▶ _Task_
An exact copy is needed of the lines from the one that contains "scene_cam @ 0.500" through the final line of the data below, with pictures left out.

▶ _Supplied material_
════════
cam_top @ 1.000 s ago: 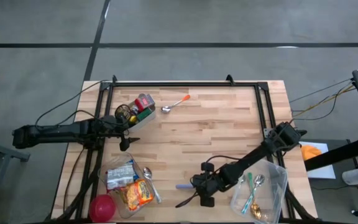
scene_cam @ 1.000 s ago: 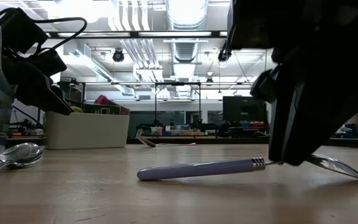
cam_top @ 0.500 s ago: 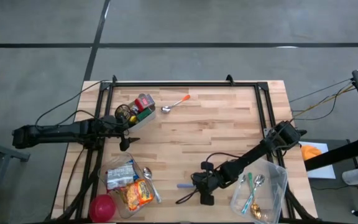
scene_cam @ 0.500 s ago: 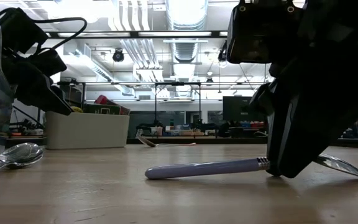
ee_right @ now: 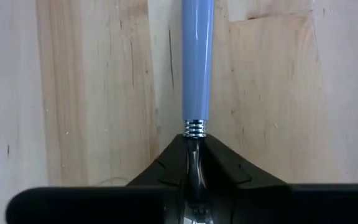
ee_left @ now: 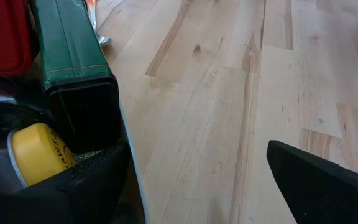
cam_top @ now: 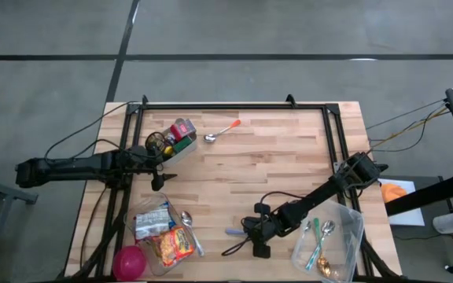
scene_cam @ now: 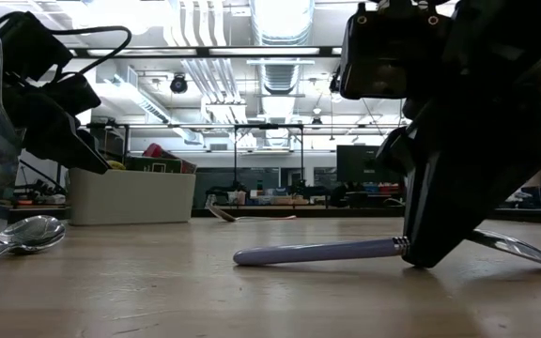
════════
▶ _Solution for this exercise_
scene_cam @ 0.500 s ago: 
ee_right @ now: 
ee_left @ now: 
cam_top @ now: 
scene_cam @ now: 

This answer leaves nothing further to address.